### Activity
Please retype the material beneath this task exactly, starting with its first line and finishing with the line containing "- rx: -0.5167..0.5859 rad".

### Data section
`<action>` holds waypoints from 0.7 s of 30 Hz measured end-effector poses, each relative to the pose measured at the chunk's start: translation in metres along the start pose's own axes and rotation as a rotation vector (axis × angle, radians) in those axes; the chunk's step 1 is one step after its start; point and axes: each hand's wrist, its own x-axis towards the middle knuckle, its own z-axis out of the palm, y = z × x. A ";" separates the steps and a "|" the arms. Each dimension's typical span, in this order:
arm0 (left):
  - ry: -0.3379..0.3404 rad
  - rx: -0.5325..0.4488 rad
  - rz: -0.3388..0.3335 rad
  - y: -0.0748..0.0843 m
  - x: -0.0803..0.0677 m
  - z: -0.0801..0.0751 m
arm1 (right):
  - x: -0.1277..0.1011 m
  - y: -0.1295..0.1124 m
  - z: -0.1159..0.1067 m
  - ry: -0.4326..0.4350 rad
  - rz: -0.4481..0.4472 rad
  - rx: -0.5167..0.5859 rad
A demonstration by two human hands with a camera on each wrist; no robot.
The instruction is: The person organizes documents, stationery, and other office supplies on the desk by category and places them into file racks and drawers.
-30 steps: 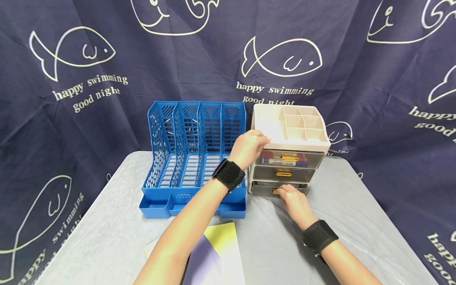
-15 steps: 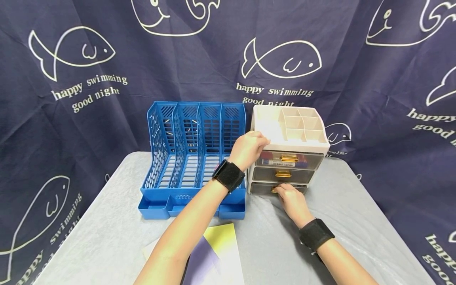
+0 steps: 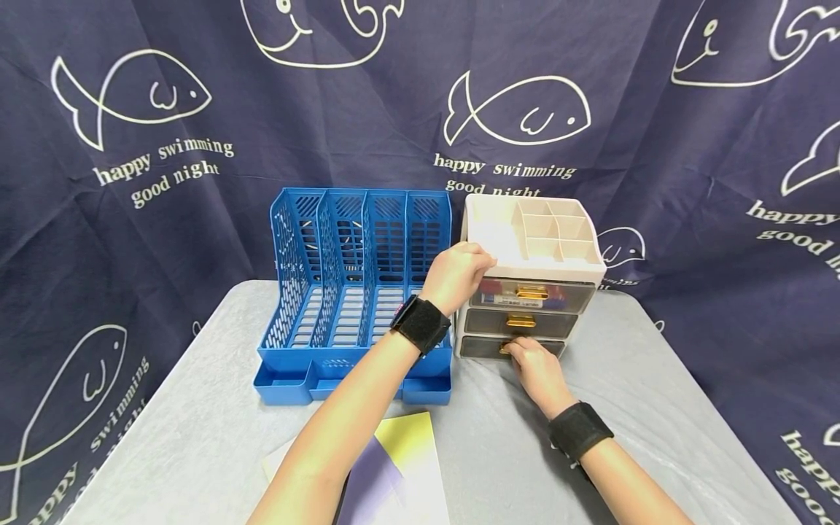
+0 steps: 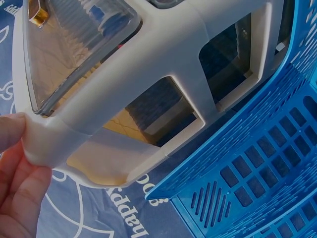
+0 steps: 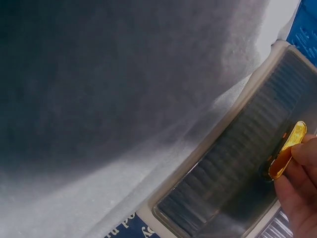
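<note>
Worktop [image 3: 197, 430], head view: grey cloth-covered surface before a navy fish-print curtain [image 3: 689, 146]. On it stand a blue file rack [image 3: 357, 292] and, just beside it, a beige drawer organizer [image 3: 531, 281]; coloured paper sheets [image 3: 403, 467] lie at the near edge. Left hand [image 3: 456, 273] grips the organizer's top front corner; right hand [image 3: 534, 364] pinches the bottom drawer's gold handle [image 3: 507, 348].
Left wrist view: fingers [image 4: 15, 163] curl round the beige frame, rack alongside.
Right wrist view: fingertips [image 5: 297, 183] clasp the gold handle on the smoky bottom drawer [image 5: 233, 173], grey cloth below.
</note>
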 end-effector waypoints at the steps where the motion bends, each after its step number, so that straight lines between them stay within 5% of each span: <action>1: 0.001 0.001 0.000 0.000 0.000 0.000 | 0.000 0.000 0.000 -0.004 0.002 0.003; 21: 0.003 -0.020 -0.023 0.001 -0.001 0.002 | -0.006 -0.029 -0.037 -0.070 0.082 0.137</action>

### Response for this exercise
`<action>` holds waypoints from 0.7 s of 30 Hz measured end-effector poses, each relative to the pose measured at the chunk's start: translation in metres along the start pose's own axes and rotation as a rotation vector (axis × angle, radians) in those axes; the chunk's step 1 is one step after its start; point and axes: each hand's wrist, its own x-axis towards the middle knuckle, its own z-axis out of the palm, y = z × x. A ";" separates the steps and a "|" the arms. Each dimension's typical span, in this order:
arm0 (left):
  - ry: -0.3379..0.3404 rad
  - rx: -0.5325..0.4488 rad
  - rz: -0.3388..0.3335 rad
  - y: -0.0748..0.0843 m
  - x: -0.0803..0.0677 m
  - z: -0.0801..0.0751 m
arm1 (right):
  - x: -0.1277..0.1011 m
  - y: -0.1295..0.1124 m
  - z: -0.1159..0.1067 m
  - ry: -0.4326..0.4350 rad
  - rz: -0.4481..0.4472 rad
  - rx: -0.5167..0.5859 rad

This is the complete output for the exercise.